Is corporate America looking at the government as best of breed? I don't think so. The government is not spending the time and money to be characterized as best of breed, and until it does so, corporate America will look inward.GCN: You incorporated the staff of Boston's L0pht Heavy Industries hacker cooperative into your company. Has that created any negative attitudes? And how do you ensure that the people working for you are the people that your clients want to have working for them?DARBY
: L0pht was a strong addition. They are viewed as thought leaders in this space. They represent less than 3 percent of our staff, so they are not statistically significant.
We have people who used to work for the National Security Agency, FBI and White House working for us.
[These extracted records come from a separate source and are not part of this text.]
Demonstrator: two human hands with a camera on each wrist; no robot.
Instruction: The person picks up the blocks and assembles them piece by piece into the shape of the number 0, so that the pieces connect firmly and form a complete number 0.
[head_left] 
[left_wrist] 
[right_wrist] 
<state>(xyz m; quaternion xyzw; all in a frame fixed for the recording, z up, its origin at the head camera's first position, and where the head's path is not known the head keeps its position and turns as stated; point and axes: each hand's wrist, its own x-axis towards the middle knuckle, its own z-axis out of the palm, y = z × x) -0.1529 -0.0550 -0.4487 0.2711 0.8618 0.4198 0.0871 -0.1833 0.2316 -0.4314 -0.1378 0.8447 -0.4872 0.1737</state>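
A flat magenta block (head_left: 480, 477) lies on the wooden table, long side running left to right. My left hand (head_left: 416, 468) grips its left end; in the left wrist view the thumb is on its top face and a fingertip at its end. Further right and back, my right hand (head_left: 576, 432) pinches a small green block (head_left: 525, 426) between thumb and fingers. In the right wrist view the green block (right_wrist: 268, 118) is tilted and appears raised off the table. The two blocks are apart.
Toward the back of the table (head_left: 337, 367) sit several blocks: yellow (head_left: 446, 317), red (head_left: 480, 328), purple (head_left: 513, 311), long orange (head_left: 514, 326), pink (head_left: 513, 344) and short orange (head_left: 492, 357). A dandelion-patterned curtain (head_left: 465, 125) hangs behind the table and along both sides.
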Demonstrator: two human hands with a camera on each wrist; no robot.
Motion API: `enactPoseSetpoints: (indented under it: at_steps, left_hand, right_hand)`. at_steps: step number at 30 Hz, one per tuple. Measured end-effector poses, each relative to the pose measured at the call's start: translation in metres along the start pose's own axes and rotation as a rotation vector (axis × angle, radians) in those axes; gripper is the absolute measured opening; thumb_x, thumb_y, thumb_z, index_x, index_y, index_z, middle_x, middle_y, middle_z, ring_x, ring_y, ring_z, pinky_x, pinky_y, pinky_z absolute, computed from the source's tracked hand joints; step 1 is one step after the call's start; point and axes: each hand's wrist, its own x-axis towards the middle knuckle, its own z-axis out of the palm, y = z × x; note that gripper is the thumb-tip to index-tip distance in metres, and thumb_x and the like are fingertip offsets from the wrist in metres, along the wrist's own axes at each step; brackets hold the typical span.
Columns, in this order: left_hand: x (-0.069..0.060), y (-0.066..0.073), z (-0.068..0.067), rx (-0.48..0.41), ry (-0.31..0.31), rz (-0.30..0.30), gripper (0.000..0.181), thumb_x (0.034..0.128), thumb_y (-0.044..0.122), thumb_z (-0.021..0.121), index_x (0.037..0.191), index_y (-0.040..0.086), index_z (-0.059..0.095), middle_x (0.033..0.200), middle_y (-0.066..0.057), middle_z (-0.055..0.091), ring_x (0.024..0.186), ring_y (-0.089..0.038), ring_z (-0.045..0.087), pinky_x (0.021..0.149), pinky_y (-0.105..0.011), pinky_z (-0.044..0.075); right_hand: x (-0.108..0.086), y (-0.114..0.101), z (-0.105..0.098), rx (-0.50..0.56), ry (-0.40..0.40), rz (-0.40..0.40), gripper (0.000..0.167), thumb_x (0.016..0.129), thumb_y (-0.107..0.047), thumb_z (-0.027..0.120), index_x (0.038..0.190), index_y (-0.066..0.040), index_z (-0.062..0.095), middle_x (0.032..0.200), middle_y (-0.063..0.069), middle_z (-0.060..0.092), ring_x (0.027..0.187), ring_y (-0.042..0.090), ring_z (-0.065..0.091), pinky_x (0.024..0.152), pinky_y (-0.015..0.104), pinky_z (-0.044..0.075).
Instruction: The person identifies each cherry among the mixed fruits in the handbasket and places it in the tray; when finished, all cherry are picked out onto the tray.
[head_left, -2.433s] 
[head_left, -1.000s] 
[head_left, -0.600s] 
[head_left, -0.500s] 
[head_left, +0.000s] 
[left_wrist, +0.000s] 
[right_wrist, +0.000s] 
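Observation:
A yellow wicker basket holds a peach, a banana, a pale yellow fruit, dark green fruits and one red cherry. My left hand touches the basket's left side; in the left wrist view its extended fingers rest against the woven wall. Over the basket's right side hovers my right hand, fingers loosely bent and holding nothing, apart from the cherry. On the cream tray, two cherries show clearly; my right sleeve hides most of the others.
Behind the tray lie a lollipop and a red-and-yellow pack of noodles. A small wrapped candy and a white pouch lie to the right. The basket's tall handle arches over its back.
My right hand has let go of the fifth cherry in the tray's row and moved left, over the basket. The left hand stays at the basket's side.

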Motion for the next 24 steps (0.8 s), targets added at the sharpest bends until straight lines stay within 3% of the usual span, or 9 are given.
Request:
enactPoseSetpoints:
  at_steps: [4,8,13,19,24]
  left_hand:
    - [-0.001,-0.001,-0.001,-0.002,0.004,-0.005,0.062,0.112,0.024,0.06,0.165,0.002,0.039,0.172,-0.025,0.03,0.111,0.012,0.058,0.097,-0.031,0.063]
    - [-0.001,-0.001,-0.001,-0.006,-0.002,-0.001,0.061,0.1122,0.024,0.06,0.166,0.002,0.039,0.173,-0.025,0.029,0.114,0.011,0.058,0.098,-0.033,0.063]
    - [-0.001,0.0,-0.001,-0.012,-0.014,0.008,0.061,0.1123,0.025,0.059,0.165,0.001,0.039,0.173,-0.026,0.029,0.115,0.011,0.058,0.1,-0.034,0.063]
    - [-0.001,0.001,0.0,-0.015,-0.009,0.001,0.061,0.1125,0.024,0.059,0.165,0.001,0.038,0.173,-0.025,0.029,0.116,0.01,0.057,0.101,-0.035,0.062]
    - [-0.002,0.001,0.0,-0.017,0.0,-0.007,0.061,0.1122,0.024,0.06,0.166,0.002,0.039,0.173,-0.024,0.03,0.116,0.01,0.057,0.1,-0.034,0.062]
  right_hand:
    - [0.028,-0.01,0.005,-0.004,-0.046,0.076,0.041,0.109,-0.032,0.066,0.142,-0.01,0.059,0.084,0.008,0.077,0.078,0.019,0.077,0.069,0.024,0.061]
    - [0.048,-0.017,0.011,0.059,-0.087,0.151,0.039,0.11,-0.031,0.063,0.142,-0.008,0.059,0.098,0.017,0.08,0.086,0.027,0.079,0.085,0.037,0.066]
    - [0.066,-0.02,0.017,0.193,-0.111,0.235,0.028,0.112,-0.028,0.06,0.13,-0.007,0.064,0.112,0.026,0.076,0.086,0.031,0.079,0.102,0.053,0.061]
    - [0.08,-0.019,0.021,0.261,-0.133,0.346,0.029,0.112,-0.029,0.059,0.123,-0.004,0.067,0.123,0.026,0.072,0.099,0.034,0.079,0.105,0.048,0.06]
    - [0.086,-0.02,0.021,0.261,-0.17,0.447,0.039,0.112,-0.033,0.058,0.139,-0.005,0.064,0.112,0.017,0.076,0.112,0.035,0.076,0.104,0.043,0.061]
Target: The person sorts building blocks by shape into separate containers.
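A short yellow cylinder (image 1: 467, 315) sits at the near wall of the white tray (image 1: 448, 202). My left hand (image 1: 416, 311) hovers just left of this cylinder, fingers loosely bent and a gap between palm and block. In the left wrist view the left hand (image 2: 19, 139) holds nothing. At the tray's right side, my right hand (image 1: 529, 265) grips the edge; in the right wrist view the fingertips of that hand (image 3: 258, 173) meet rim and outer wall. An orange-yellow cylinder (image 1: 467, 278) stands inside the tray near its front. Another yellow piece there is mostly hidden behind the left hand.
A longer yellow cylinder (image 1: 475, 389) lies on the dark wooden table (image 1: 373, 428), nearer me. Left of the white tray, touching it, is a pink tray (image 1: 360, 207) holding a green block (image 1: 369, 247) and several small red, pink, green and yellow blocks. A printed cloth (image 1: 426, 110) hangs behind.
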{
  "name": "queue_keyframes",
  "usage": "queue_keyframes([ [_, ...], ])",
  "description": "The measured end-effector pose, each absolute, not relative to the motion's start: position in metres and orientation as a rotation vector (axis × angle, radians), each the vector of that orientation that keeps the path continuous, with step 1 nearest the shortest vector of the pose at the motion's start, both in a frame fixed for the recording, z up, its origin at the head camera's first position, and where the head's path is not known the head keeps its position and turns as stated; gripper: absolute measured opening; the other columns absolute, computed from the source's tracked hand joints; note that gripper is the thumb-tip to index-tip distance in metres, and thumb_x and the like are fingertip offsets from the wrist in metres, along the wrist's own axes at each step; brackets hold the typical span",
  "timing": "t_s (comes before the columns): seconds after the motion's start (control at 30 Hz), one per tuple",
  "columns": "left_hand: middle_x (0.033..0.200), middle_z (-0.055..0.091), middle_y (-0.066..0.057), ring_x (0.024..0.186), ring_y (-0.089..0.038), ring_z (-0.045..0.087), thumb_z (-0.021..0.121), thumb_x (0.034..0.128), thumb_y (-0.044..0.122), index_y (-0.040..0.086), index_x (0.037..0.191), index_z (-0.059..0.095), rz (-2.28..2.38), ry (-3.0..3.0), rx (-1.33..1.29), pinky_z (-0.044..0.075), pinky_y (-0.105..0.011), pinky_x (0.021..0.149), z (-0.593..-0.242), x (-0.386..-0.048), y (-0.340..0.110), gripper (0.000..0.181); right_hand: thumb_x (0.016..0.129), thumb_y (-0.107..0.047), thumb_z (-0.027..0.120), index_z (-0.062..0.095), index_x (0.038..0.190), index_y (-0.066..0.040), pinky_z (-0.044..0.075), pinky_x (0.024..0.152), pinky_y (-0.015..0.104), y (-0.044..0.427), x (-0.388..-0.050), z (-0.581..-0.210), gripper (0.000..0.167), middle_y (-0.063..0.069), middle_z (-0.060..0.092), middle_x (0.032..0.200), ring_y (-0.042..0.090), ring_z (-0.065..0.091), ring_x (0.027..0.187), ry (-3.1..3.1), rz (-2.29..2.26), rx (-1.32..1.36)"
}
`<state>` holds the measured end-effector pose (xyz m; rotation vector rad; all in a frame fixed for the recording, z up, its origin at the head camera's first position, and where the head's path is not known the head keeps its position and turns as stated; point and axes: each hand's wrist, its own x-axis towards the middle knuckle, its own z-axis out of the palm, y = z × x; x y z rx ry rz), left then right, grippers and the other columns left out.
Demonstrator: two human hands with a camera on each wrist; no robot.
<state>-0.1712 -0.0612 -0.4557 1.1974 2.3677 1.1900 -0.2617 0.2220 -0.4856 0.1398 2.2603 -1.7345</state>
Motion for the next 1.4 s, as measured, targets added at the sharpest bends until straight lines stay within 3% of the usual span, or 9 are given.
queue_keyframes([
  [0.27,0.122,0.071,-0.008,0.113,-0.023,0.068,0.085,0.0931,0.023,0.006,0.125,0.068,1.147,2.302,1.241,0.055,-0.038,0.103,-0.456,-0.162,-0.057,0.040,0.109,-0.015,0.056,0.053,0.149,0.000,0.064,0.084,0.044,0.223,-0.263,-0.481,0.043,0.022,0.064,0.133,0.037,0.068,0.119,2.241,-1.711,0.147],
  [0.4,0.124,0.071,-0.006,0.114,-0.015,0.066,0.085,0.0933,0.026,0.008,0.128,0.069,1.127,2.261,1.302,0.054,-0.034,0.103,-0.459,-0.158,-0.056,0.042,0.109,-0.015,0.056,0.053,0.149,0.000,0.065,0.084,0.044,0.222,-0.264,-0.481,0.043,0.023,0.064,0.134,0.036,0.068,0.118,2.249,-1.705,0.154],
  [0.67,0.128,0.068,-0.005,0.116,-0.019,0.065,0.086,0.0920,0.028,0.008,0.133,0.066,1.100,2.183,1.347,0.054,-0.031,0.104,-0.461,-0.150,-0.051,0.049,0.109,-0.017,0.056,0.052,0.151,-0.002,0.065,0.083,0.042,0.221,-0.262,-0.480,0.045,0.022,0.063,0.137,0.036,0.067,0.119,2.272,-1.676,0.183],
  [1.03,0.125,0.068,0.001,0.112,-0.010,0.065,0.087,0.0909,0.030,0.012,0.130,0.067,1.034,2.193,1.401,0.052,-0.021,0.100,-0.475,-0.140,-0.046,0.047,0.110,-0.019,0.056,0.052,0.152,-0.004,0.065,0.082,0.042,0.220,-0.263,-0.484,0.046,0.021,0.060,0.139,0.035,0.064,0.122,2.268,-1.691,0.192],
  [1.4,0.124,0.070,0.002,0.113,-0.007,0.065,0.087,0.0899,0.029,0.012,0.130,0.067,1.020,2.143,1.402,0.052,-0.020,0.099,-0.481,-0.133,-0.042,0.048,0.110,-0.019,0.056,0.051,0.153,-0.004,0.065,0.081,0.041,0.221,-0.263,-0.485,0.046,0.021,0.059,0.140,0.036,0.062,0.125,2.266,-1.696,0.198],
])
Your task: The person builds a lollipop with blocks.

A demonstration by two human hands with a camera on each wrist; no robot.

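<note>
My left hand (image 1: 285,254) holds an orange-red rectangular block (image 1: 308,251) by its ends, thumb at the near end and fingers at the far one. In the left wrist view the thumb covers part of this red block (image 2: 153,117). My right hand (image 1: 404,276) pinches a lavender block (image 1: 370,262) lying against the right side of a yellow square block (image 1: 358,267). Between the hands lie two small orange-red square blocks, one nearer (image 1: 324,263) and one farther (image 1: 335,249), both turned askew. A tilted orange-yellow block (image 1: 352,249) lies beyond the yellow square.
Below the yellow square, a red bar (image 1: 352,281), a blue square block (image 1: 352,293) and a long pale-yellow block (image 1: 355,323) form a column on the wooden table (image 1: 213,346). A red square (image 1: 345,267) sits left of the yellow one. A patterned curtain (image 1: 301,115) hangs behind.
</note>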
We do background checks on everyone that comes in, and we don't hire criminals.GCN: Can you point out any good examples of security?DARBY:
I'm limited in the responses I can give, not because I can't think of any but because most clients don't want you publicly talking about them.
I can tell you that companies such as Bertelsmann mediaSystems, a multinational media company in Germany, have the philosophy of designing security in at the front end. Before they roll something out, they start thinking about security.GCN: What common traits do organizations that are doing a good security job share?DARBY:
They recognize that it is not just about a network and that the applications layer is becoming more important than even the network layer.
They recognize that security can't be looked at as an afterthought, that it has to begin with the selection of toolsets. Different toolsets have different levels of risk associated.
They also don't rush products to market.